Star Wars Kid : « Ceci est l’histoire d’un homme marqué par une image d’enfance »

Star Wars Kid : « Ceci est l’histoire d’un homme marqué par une image d’enfance »

En 1962, le cinéaste Chris Marker a réalisé un court métrage de fiction intitulé La jetée. Le film est un photo-roman, un collage de photographies en noir et blanc, accompagné d’une simple narration. La voix anonyme commence son récit par cette simple phrase : « Ceci est l’histoire d’un homme marqué par une image d’enfance. »

Mathieu Fournier travaille depuis une vingtaine d’années dans le monde des médias. Il a réalisé plusieurs documentaires pour la radio de Radio-Canada. En télévision, il a travaillé comme journaliste à la recherche et scénariste sur plusieurs séries documentaires et projets uniques. Dans l’ombre du Star Wars Kid, accessible gratuitement, est son premier long métrage.

L’homme en question a été bouleversé, dans sa jeunesse, par la mort d’un inconnu sur la jetée d’un aéroport. Le film semble hanté par cette image, fixée sur la pellicule comme si elle était figée dans la mémoire du héros. On explore le musée de ses souvenirs avec le sentiment de se plonger dans un album photo désordonné, dans un labyrinthe sans issue.

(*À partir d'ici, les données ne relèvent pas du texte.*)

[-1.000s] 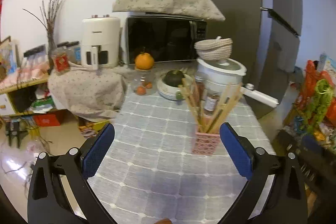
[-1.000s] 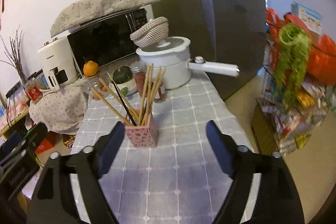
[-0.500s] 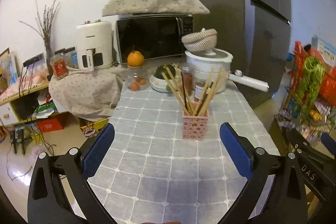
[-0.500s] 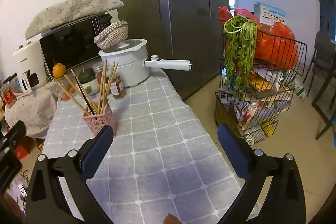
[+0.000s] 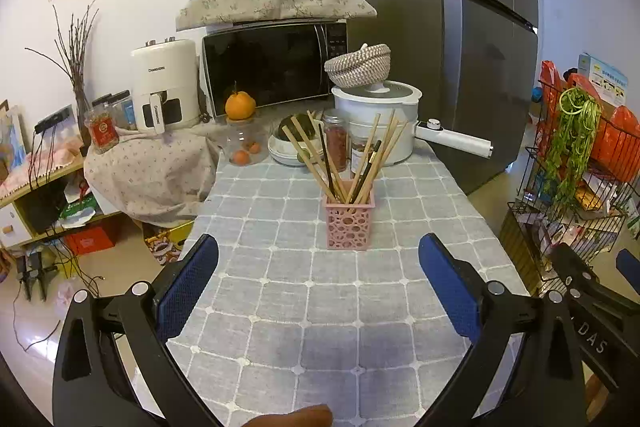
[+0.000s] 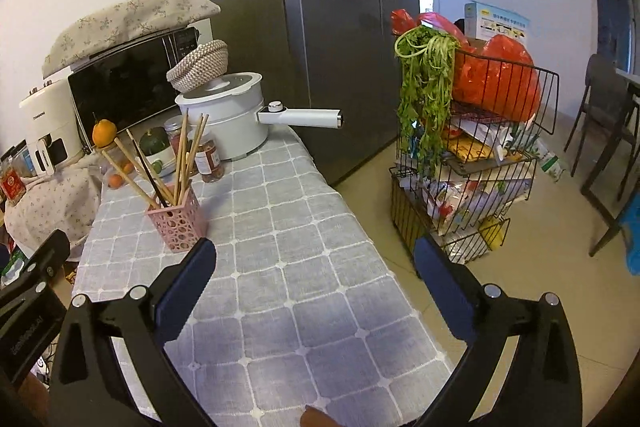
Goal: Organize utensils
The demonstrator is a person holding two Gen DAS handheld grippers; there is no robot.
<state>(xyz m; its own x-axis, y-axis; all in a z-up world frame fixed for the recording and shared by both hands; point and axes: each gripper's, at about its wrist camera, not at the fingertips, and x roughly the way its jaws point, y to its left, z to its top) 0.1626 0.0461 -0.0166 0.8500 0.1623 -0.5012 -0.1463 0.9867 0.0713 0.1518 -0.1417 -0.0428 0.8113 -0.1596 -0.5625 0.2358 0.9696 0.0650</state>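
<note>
**Both jaws wide and empty, chopsticks standing in their holder**

The pink holder point(image 5: 348, 221) stands upright on the grey checked worktop point(image 5: 280, 307), near its middle, with a fan of chopsticks point(image 5: 352, 163) leaning outward against its rim; most are pale wood, a few dark. They splay because the holder is wider than the bundle, so each stick rests where its tip wedges at the bottom.

The left gripper point(image 5: 318, 281) hangs short of the holder with its jaws wide and nothing between them, the holder framed just beyond the gap. The right gripper point(image 6: 314, 277) also shows wide jaws, which have just been opening, with only bare cloth between them; the holder point(image 6: 178, 225) sits near its left finger point(image 6: 186, 285), apart from it.

Jars, a white pot point(image 5: 378, 119) and a bowl crowd the far end of the worktop. Since no loose utensils lie on the cloth, the sorting looks largely done.
</note>
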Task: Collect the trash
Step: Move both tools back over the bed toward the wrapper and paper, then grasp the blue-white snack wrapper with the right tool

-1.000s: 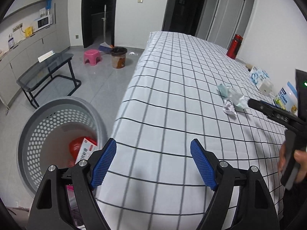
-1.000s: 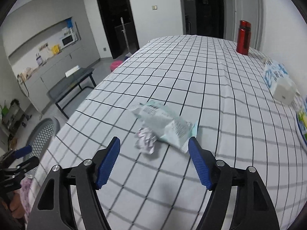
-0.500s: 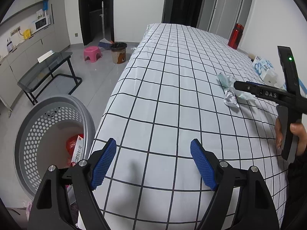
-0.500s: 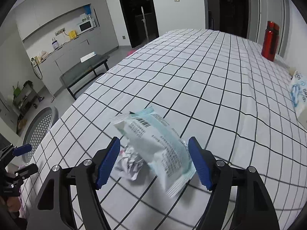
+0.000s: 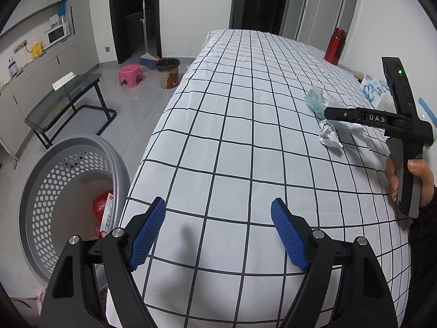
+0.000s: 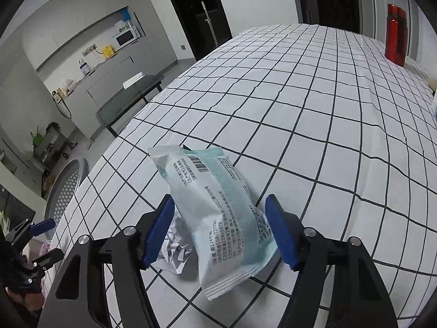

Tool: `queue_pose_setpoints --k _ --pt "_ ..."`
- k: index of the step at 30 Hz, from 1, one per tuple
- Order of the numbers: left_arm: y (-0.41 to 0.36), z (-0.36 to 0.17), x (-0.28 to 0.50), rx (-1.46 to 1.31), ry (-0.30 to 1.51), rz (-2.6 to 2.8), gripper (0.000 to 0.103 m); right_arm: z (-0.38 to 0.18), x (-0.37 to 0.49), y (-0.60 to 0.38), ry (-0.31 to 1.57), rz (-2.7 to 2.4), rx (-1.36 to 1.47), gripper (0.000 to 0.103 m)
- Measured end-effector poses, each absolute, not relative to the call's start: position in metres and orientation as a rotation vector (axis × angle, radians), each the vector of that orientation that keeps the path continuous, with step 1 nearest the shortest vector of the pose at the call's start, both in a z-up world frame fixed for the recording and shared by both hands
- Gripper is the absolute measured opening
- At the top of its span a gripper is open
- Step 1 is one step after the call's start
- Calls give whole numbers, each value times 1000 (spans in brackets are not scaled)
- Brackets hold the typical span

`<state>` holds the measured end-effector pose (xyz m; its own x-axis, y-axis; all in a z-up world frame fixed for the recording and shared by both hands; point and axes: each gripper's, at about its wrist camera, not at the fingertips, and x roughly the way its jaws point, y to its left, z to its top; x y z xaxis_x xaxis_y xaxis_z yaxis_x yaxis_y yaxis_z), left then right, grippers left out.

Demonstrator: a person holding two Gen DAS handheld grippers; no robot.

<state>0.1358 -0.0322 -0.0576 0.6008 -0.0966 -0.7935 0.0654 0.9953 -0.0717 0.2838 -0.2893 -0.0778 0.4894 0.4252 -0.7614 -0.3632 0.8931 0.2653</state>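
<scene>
Red bottle (image 5: 335,46) stands upper right on the checked bed (image 5: 245,125); pink stool (image 5: 131,75), microwave (image 5: 58,34) upper left.

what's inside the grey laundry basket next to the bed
Inside the grey laundry basket lie a red wrapper and a white printed box. The basket's rim and the left gripper cover the rest of the bottom.

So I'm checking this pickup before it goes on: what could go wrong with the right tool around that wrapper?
1. The right tool has just been closing with the wrapper between its pads, and its left pad sits right by the crumpled paper; it might pinch or drag that too.
2. The puffy wrapper could slip out.
3. The basket stands on the floor off the table edge, so a drop on the way may miss it.
</scene>
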Motion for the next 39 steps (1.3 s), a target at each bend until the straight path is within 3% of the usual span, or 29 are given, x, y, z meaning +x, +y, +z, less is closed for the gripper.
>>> queue_pose_setpoints --k 2,4,29,33,39 --pt "-33 -58 136 -35 923 -96 78 -77 281 -291 943 473 78 59" --pt "-34 -57 136 -34 922 -99 78 -75 278 -292 939 482 97 47" --pt "-115 -43 163 27 868 -256 78 -50 161 -370 801 136 361 43" --pt "-131 -38 176 29 854 -244 87 -51 136 -383 782 86 405 43" --pt "-153 -43 193 50 862 -235 90 -52 106 -388 751 45 428 43"
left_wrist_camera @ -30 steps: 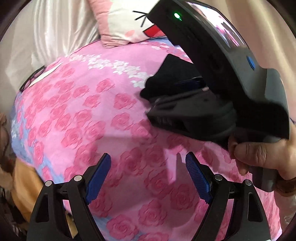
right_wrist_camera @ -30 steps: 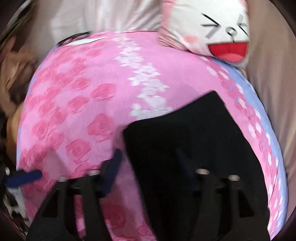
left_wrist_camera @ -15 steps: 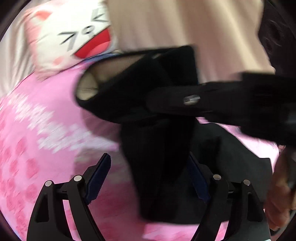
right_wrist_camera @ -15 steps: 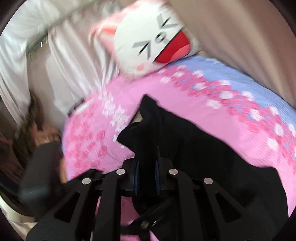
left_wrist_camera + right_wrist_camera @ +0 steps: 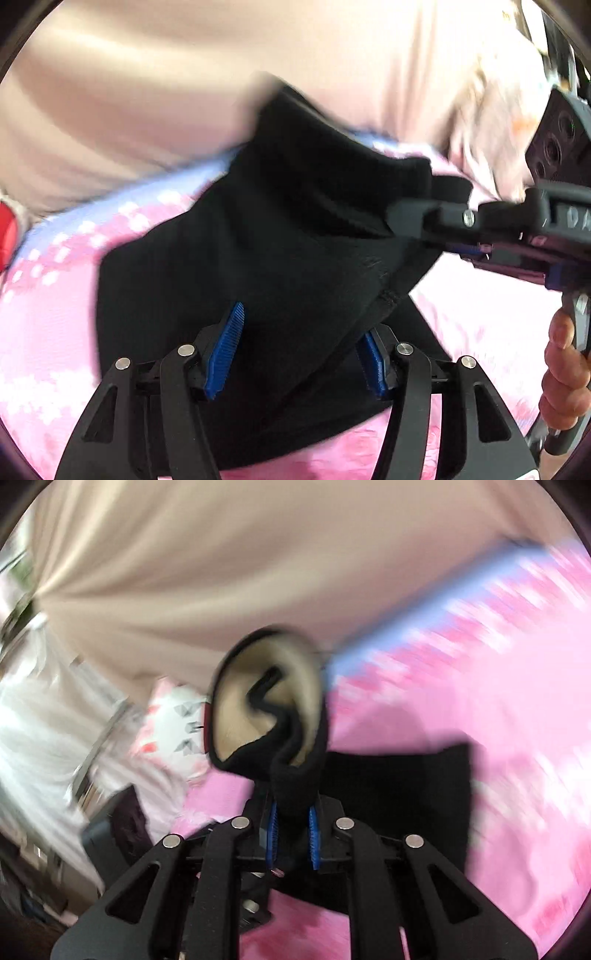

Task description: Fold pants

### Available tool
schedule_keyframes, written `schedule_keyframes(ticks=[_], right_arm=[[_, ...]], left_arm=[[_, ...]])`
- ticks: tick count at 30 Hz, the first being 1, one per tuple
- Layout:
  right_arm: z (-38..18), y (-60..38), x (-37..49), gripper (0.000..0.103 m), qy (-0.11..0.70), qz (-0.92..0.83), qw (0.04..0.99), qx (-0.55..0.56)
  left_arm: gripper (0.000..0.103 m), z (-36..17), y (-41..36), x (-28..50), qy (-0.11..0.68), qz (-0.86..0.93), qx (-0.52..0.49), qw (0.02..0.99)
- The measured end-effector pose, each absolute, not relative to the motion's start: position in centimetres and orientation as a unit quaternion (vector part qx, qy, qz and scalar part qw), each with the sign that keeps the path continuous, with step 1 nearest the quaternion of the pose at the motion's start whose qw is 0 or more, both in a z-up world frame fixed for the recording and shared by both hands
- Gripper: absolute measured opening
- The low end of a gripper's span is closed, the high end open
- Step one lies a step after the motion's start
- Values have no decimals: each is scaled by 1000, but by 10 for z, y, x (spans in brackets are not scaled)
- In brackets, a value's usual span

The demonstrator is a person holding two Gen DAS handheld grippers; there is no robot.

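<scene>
The black pants hang lifted over the pink rose bedsheet. My right gripper is shut on a bunched edge of the pants, whose tan-lined opening faces the camera. In the left wrist view the right gripper pinches the pants' upper right corner. My left gripper is open, its blue pads on either side of the hanging cloth, which drapes between them.
A beige curtain fills the back. A cat-face pillow lies at the bed's head. The person's hand holds the right gripper's handle. White fabric hangs at the left.
My right gripper closed on the pants and lifted them off the bed, swinging right. My left gripper moved in under the hanging cloth and narrowed a little but stays open.
</scene>
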State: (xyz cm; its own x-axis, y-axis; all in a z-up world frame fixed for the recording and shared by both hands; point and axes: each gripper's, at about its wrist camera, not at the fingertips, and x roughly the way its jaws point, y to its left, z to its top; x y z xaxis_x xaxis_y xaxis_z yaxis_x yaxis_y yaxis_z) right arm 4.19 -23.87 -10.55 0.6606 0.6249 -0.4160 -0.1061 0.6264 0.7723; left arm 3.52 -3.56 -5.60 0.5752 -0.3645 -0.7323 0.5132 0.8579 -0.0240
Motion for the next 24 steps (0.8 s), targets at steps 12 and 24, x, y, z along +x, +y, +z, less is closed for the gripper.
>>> schedule_keyframes(ticks=[12,24], right_arm=[[-151,-252,28,12,344,276,777,450],[-139,-243,-17,51,374,209,840,332]], left_arm=[[59,-74,-43,17,410,-200,139,879],[73,-67,21,3,418,-213,121,875]])
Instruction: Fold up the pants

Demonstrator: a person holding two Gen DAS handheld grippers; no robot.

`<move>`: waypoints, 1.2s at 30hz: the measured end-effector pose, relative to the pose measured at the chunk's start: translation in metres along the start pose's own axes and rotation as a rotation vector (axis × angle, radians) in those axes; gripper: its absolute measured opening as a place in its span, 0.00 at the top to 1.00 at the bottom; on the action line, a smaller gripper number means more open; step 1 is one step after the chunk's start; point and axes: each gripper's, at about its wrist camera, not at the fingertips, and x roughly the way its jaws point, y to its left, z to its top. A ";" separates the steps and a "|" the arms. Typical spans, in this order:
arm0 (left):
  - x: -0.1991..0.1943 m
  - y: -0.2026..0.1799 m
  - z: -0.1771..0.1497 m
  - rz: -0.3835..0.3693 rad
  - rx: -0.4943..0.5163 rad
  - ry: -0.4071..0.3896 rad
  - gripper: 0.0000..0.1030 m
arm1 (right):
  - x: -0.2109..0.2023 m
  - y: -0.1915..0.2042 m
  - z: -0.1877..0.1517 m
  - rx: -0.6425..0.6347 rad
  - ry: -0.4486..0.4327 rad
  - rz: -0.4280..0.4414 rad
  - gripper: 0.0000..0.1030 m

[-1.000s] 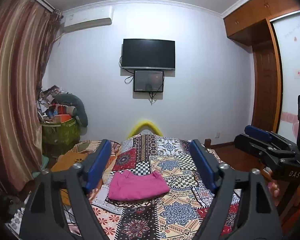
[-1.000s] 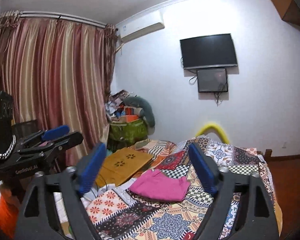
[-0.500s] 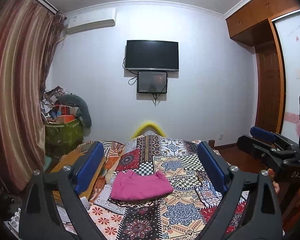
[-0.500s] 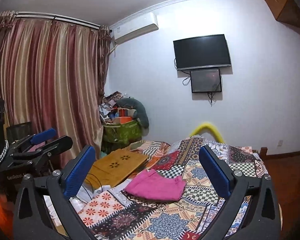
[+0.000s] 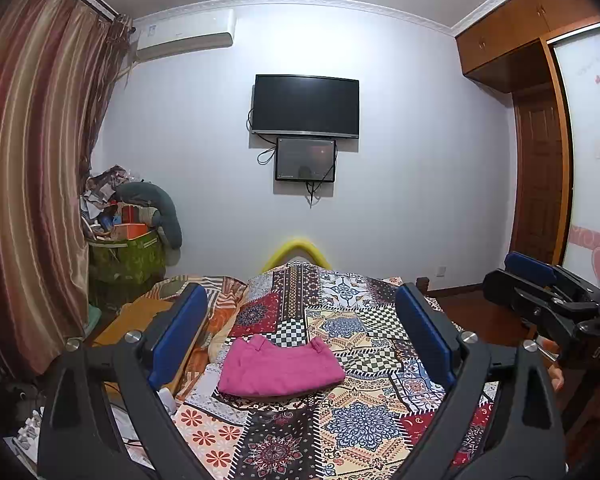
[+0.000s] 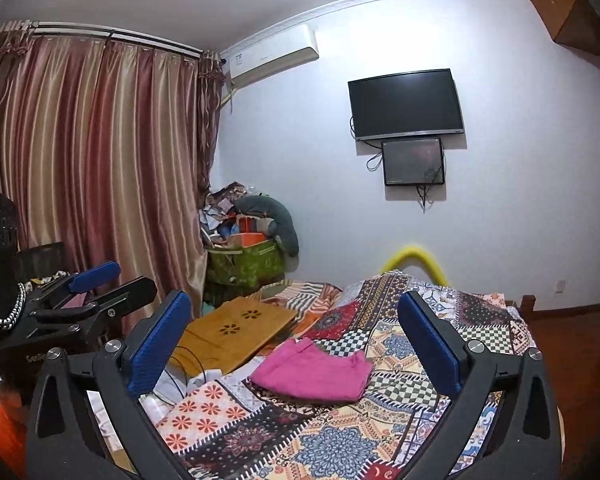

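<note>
Pink pants [image 5: 278, 368] lie folded into a flat bundle on the patchwork bedspread [image 5: 352, 412], waistband towards the far wall. They also show in the right wrist view [image 6: 314, 372]. My left gripper [image 5: 300, 332] is open and empty, held above and short of the pants. My right gripper [image 6: 294, 340] is open and empty, also raised and short of the pants. Each gripper shows at the edge of the other's view: the right gripper [image 5: 548, 300] and the left gripper [image 6: 88, 292].
A wooden lap tray [image 6: 236, 328] lies on the bed's left side beside the pants, with cables in front of it. A green bin [image 5: 128, 256] full of clutter stands by the curtain [image 6: 100, 168]. A TV [image 5: 305, 106] hangs on the far wall. A wooden door [image 5: 540, 176] is at right.
Both grippers have opened wider and drawn back and up from the bed. The pants lie as before.
</note>
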 end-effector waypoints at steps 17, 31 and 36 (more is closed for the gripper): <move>0.002 0.000 -0.004 0.000 -0.006 0.005 0.06 | -0.002 0.000 0.001 0.010 0.002 -0.005 0.00; -0.001 0.001 -0.006 -0.012 -0.013 -0.011 0.03 | -0.004 -0.002 0.001 0.013 -0.001 -0.008 0.00; -0.002 0.000 -0.006 -0.021 -0.011 -0.011 0.01 | -0.004 -0.002 0.001 0.013 -0.002 -0.009 0.00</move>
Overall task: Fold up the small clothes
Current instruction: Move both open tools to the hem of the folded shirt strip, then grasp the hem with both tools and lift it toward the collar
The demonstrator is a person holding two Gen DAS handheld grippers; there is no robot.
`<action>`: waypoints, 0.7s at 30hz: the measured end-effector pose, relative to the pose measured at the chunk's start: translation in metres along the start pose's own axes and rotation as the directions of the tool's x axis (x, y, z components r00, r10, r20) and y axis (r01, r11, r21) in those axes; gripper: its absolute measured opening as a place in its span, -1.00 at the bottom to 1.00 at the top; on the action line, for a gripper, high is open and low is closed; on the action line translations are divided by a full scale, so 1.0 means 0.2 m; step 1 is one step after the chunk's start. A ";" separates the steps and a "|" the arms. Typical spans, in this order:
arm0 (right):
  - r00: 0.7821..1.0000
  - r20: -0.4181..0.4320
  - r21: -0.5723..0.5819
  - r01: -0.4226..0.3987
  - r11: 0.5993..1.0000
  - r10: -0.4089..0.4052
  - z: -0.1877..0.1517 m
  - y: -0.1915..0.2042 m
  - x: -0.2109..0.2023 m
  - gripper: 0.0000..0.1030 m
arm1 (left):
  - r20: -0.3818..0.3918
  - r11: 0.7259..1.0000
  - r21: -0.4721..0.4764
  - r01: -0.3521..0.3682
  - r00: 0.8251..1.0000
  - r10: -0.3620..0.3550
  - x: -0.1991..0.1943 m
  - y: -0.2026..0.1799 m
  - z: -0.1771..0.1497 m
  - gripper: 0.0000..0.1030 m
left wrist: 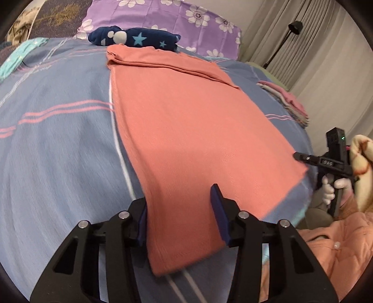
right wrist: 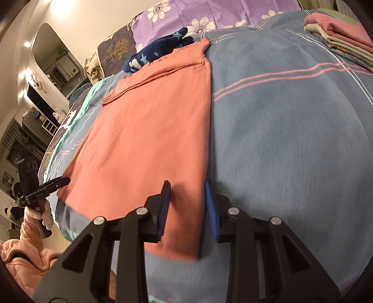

La jetée fait partie des œuvres qui m’ont habité et inspiré durant la création du documentaire Dans l’ombre du Star Wars Kid. De façon très littérale, il est évident qu’à l’instar du héros de Marker, Ghyslain Raza a lui aussi été marqué par une image d’enfance. Pour des millions de gens sur la planète, son identité se résume à la fameuse vidéo qui a immortalisé deux minutes de sa vie.

Toutefois, ce qui m’a le plus interpellé, c’est que le cinéaste nous pousse à réfléchir à notre rapport à la mémoire et à son impact sur notre façon d’appréhender le monde. Il intègre même dans son intrigue vaguement futuriste un jeu de miroirs où le héros doit revisiter son passé et se projeter dans le futur pour sauver son présent.

La vidéo du Star Wars Kid a changé la vie de Ghyslain Raza. Elle a été diffusée sans son consentement un peu plus de 40 ans après la sortie de La jetée. Même si elle est le fruit d’un accident de parcours plutôt que d’une réflexion créative et philosophique, elle nous amène à explorer un même territoire, celui des récits et des images qui peuplent nos existences pour leur donner un sens… ou les coloniser.

Du jour au lendemain, le double numérique de Ghyslain est passé de l’ombre à la lumière. Cet instant volé a même donné naissance à un mythe contemporain qui, depuis presque 20 ans, a pris le contrôle d’une partie de son histoire. C’est pourquoi, dès le départ, il me semblait crucial non seulement que le documentaire porte sur son passé, mais surtout qu’il lui donne l’occasion de ramener à l’avant-plan l’homme qu’il est devenu aujourd’hui.

Il était une fois… Ghyslain Raza

J’ai rencontré Ghyslain Raza pour la première fois il y a une dizaine d’années. Mon ami Jonathan Trudel, à l’époque journaliste à L’Actualité, était en contact avec lui depuis quelque temps. En 2013, c’est sous la plume de Jonathan que Ghyslain a brisé le silence pour la première fois.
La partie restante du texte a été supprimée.